ABOUT THIS TASK: Give back exactly the lines of the data below, starting with the line that has "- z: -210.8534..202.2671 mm" and going on through the line that has "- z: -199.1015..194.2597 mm".
** Opening MATERIAL PROVIDED block **
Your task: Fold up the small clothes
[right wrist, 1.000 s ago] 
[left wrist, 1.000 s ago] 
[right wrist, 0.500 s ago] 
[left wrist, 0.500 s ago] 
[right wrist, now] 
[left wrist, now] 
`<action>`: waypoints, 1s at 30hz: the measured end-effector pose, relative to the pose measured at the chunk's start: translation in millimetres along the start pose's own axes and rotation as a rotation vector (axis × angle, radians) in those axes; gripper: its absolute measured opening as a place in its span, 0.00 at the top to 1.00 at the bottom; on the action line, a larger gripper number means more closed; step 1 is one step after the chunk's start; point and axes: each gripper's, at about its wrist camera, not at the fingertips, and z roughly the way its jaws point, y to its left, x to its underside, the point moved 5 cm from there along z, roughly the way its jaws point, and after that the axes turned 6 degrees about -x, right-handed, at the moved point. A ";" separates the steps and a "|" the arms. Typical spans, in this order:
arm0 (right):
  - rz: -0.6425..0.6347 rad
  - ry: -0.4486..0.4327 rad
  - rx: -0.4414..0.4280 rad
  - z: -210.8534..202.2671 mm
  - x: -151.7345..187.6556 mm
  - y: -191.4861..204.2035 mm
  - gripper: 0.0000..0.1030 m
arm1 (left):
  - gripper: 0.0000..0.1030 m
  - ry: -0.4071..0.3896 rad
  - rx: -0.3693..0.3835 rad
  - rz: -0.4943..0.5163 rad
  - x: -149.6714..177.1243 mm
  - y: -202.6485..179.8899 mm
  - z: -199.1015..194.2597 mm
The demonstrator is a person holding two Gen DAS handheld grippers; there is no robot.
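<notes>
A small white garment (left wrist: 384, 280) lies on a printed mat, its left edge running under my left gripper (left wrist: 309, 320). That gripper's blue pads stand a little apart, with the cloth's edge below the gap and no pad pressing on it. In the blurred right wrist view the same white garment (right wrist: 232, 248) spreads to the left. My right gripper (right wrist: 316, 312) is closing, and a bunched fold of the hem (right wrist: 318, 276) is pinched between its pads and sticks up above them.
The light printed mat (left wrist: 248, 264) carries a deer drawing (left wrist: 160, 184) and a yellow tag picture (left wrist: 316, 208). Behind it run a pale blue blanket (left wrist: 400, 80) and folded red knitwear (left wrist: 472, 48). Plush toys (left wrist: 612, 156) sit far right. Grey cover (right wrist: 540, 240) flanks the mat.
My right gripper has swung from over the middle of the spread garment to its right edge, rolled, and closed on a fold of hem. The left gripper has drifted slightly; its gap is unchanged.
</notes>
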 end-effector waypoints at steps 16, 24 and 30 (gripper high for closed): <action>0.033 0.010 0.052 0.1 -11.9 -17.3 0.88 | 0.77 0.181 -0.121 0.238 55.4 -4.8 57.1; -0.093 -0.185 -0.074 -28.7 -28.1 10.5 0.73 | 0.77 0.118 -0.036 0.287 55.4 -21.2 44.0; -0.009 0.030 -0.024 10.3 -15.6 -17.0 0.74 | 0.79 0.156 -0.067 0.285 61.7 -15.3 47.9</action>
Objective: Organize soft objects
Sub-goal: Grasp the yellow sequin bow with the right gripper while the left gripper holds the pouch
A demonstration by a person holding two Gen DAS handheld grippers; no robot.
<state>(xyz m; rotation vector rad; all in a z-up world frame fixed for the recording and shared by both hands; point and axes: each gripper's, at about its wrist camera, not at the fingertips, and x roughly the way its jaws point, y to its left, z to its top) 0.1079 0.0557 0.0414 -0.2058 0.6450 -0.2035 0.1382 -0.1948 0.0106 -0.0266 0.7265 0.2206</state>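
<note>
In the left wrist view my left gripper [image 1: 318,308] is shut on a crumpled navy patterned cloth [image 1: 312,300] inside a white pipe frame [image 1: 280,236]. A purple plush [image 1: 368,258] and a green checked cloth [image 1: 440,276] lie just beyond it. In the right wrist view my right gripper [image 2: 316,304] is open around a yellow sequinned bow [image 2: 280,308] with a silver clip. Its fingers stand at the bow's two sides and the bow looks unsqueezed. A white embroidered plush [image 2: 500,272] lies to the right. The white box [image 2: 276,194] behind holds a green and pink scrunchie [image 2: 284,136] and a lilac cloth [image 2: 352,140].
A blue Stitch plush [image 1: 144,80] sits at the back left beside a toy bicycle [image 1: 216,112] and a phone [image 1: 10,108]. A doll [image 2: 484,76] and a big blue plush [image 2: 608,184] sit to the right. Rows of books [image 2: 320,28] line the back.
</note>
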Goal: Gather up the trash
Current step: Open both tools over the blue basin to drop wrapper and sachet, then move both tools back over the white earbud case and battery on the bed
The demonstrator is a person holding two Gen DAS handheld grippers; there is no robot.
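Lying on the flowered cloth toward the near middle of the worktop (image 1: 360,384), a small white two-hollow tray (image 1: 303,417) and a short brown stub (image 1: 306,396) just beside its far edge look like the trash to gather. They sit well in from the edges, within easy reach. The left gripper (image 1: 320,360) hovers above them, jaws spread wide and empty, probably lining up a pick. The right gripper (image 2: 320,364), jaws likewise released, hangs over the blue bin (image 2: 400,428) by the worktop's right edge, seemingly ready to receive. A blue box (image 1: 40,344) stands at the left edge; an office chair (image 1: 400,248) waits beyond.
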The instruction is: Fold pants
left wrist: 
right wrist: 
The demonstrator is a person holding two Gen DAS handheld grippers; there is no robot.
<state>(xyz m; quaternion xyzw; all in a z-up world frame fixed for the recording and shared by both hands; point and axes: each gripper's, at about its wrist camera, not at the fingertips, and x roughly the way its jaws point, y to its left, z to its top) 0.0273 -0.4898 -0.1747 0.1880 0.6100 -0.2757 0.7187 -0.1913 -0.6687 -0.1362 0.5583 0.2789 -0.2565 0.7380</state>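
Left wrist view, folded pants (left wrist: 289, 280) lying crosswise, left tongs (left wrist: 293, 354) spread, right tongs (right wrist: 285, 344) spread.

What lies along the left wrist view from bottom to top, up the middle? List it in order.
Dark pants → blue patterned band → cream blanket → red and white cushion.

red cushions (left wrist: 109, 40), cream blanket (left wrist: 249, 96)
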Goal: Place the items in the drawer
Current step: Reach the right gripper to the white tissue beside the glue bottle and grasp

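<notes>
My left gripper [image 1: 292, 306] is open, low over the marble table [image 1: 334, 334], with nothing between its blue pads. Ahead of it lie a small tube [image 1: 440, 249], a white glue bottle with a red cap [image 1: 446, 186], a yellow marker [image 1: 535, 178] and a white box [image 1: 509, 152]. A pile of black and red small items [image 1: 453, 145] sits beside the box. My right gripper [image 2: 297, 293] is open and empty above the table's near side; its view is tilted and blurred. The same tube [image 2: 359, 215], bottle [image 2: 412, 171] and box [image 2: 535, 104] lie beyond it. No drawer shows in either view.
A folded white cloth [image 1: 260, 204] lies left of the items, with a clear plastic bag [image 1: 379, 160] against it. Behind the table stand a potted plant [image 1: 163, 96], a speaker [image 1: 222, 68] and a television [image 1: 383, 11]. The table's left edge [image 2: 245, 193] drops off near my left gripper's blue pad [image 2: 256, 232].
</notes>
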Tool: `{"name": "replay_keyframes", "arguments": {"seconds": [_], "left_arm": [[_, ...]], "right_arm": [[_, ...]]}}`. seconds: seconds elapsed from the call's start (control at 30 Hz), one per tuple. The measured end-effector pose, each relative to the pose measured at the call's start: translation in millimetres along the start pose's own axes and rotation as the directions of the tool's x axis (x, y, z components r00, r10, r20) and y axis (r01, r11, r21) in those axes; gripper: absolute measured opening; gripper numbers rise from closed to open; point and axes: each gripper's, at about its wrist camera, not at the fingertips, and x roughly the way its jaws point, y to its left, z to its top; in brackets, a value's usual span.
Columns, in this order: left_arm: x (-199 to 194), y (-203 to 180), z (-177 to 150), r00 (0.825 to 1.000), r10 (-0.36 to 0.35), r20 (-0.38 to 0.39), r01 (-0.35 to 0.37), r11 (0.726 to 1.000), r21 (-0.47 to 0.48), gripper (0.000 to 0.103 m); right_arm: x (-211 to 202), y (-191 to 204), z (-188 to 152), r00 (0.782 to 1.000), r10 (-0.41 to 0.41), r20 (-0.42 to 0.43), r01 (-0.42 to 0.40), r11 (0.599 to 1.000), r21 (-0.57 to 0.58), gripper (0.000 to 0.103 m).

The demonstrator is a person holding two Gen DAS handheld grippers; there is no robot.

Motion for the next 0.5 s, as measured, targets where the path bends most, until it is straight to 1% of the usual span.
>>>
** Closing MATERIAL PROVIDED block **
ANSWER TO THIS EXERCISE:
  - z: -210.8534..202.2671 mm
  - x: -151.7345..187.6556 mm
  - y: -191.4861..204.2035 mm
  - gripper: 0.0000..0.1030 m
arm1 (left):
  - gripper: 0.0000..0.1030 m
  - ry: -0.4071..0.3896 rad
  - rx: -0.3693..0.3835 rad
  - rz: -0.4943..0.5163 rad
  - x: -149.6714..177.1243 mm
  - y: -202.6485..179.8899 mm
  - z: -199.1015..194.2597 mm

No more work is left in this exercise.